We are a business, and personally I quite like elements of the business that bring revenue straight to the bottom line but don’t involve making a new show. [laughs]

Were you thinking of appealing to Middle America when you launched the show?
No. I was thinking of Middle Britain, and I was thinking of Anglophile America. I didn’t think we’d go any wider than that. I wasn’t expecting this extraordinary phenomenon, and we certainly didn’t design the show in any way to make it more American.

You came out of the gate and did extremely well your first year at the Emmys, winning six awards including Outstanding Miniseries or Movie. Did that surprise you?
We were surprised. “Mildred Pierce” was the big thing in that category, but when we got the screeners out to the Academy, people started saying we were the dark horse. And by the day of the Emmys, I thought, we really have a chance here. And then Maggie Smith won, Julian won for script, Brian Percival the director won, and I thought, “Well, if we won director and writer, we’re probably going to win [Outstanding Miniseries].”

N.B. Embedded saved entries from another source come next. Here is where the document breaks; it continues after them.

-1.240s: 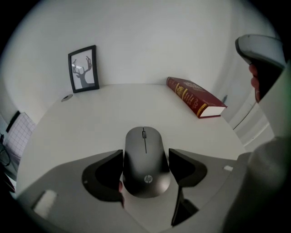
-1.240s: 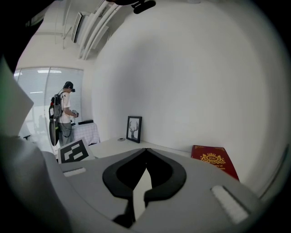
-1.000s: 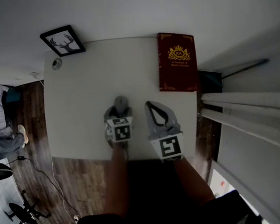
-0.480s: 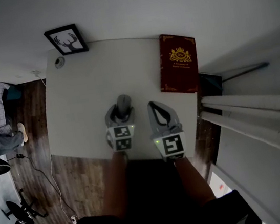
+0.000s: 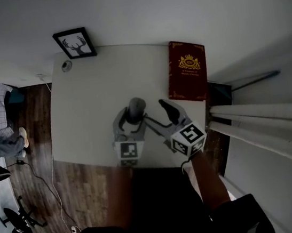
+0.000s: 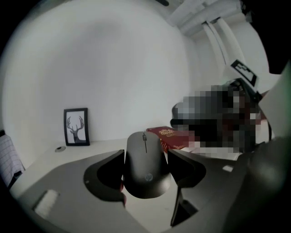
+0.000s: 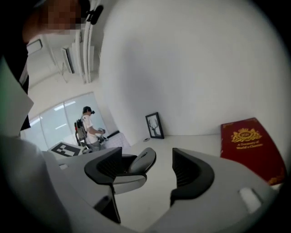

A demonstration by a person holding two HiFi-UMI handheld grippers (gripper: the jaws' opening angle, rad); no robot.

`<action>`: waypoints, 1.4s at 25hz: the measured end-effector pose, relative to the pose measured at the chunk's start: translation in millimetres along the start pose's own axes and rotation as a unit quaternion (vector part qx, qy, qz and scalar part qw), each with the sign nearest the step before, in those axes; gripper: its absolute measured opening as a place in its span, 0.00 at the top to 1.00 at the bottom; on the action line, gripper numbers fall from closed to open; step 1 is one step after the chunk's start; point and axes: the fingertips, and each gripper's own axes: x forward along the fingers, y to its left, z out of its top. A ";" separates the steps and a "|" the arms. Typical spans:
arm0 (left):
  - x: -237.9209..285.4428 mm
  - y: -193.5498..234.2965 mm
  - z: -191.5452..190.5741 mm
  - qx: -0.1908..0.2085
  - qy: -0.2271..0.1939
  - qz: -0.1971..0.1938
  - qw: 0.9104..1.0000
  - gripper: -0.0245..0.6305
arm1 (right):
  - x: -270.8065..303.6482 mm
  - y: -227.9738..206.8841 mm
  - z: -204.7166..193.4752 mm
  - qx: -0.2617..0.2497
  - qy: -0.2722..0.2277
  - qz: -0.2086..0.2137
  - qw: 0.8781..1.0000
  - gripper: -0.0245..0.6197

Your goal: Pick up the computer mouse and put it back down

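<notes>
While my left claw [image 6: 145, 159] stays out of the way of nothing, it is clamped on the computer mouse [image 6: 145, 164], one pad pressed to each side. Its own view shows this best: the mouse sits square between the jaws with the scroll wheel at the far end and a small logo near the tail. From the head view I see what that view cannot: the mouse is held above the near middle of the white table [image 5: 87, 102], with both claws side by side at the near edge. My right claw [image 7: 146, 169] is just right of it with its jaws wide apart; they have just been opening and grip nothing. Only the right gripper view gives the mouse from the side, nose tilted up, clear of the table top, just past that claw's left jaw. A red book [image 5: 187, 70] lies at the far right of the table. A framed deer picture [image 5: 75, 43] stands at the far left corner. Only the right gripper view shows a person [image 7: 89, 128] far off by the windows.
</notes>
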 end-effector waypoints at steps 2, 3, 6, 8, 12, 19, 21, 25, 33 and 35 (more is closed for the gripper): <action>-3.6 -4.6 8.4 0.003 -0.018 -0.012 1.000 0.51 | 11.3 -0.6 -2.3 0.026 0.009 0.039 0.999 0.40; -5.4 -6.1 11.7 0.003 -0.026 -0.017 1.000 0.50 | 17.3 -0.2 -3.9 0.041 0.014 0.059 0.997 0.40; -12.5 -9.9 20.6 0.008 -0.046 -0.029 0.998 0.51 | 30.3 1.3 -13.6 0.119 0.030 0.135 0.983 0.41; -17.3 -14.5 26.0 0.013 -0.057 -0.045 0.997 0.51 | 32.9 -1.1 -17.4 0.163 0.031 0.166 0.972 0.44; -20.5 -18.4 29.2 0.025 -0.060 -0.060 0.996 0.50 | 35.9 1.4 -10.1 0.195 0.024 0.192 0.962 0.55; -19.8 -19.5 25.7 0.051 -0.053 -0.057 0.996 0.51 | 46.4 20.8 -13.5 0.162 0.051 0.204 0.964 0.66; -19.4 -18.3 24.7 0.052 -0.052 -0.055 0.996 0.51 | 46.5 22.6 -13.2 0.152 0.051 0.205 0.965 0.67; -18.1 -14.3 18.9 0.055 -0.038 -0.047 0.997 0.50 | 47.2 28.3 -10.3 0.135 0.046 0.205 0.968 0.73; -18.0 -8.8 18.0 0.060 -0.037 -0.034 0.997 0.50 | 49.6 39.8 -7.8 0.057 0.055 0.178 0.981 0.76; -18.1 -9.6 21.0 0.063 -0.042 -0.032 0.997 0.50 | 47.3 40.6 -5.5 0.048 0.053 0.174 0.982 0.76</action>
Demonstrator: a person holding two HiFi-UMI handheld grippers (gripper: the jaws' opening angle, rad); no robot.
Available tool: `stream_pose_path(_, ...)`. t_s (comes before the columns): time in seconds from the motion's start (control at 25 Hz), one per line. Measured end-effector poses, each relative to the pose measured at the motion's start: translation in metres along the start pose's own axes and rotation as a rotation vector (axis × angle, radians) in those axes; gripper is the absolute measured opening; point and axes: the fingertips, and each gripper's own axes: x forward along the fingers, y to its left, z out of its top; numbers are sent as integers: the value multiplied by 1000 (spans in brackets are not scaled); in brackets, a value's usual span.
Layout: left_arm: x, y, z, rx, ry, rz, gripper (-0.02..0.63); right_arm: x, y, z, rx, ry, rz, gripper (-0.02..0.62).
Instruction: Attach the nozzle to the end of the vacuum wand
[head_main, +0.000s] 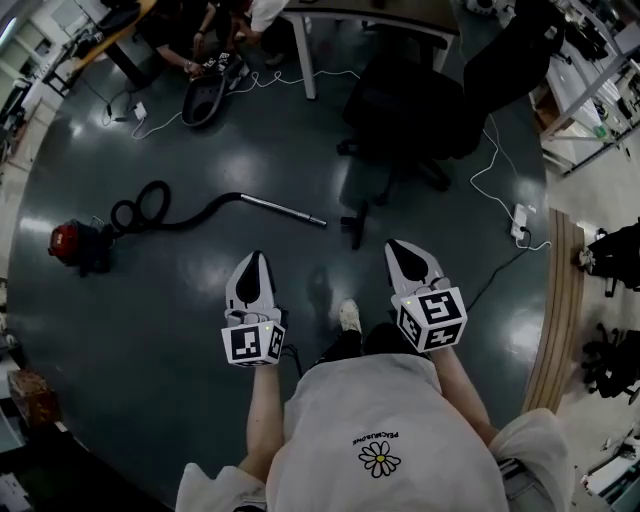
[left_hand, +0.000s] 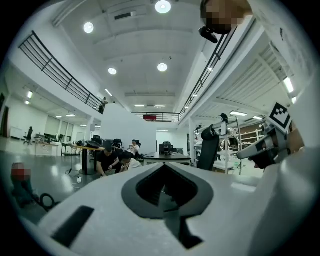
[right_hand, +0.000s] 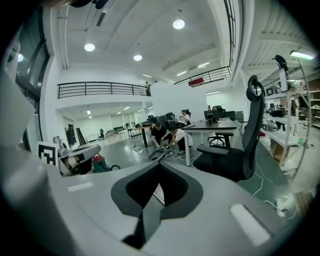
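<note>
A red vacuum canister (head_main: 75, 243) stands on the dark floor at the left, and its black hose (head_main: 150, 208) coils toward a metal wand (head_main: 283, 210) lying flat. The black nozzle (head_main: 357, 227) lies on the floor just right of the wand's free end, apart from it. My left gripper (head_main: 255, 258) is shut and empty, held above the floor on the near side of the wand. My right gripper (head_main: 395, 245) is also shut and empty, on the near side of the nozzle and slightly to its right. In the right gripper view the canister (right_hand: 99, 164) shows at the left.
A black office chair (head_main: 420, 100) stands beyond the nozzle, next to a table (head_main: 370, 20). People crouch on the floor at the back (head_main: 215, 35). A white cable runs to a power strip (head_main: 520, 215) at the right. A wooden board (head_main: 560, 300) lies along the right side.
</note>
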Motion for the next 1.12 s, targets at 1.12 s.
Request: stream_pose_path(1.12, 303, 90, 3, -29, 31, -119, 2, 299, -100, 103, -24, 82, 46, 5)
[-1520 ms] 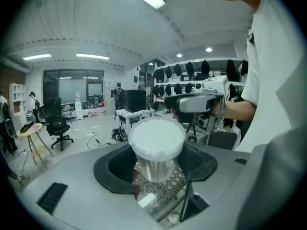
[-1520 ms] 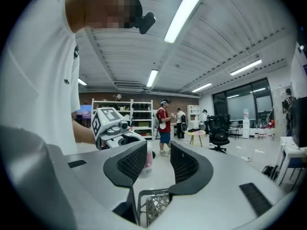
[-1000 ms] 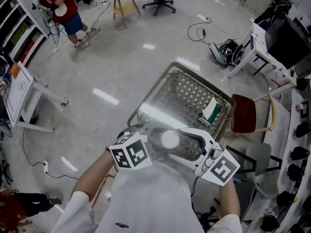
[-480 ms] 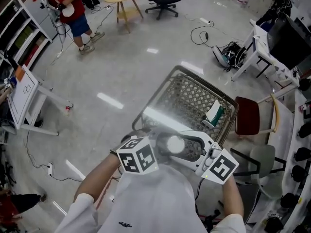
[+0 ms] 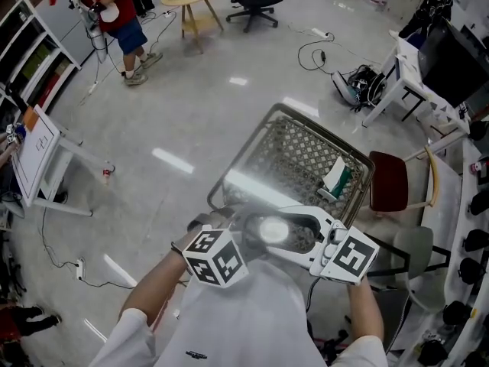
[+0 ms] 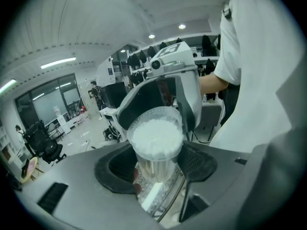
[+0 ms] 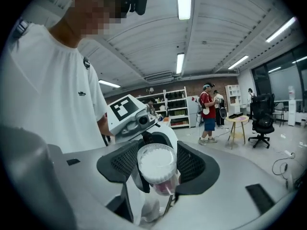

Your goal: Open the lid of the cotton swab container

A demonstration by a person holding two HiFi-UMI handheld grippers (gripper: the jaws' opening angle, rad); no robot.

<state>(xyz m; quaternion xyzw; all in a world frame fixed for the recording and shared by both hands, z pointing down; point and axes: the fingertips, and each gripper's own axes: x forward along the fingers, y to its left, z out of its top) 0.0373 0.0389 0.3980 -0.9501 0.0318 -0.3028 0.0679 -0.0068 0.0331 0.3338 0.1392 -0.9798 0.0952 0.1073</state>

And really, that first season got record audiences, but it was the momentum that built off the back of the Emmys that really helped with [home] entertainment and foreign sales. The money that we spent on the campaign, you earn the money back 100 times over because of the attention that awards bring. People say awards are a lot of backslapping nonsense, and obviously there’s a bit of that, but there is also a direct economic benefit that is unmistakable.

So how long can “Downton” keep going?
I don’t think it’s going to be a show that runs for 10 years. But we’re on year four now and in very healthy shape. Everyone keeps trying to pin me down for how long we’re going to run, and I say, “More than four and less than 10.”

I would rather that this is a show that ran for six years rather than eight years, if those six years in 20 years time were still being relicensed and people loved the show, rather than eke it out longer and have people get tired of it. I think so far we’ve got the timing of most things on the show right, but knowing when to go is hard.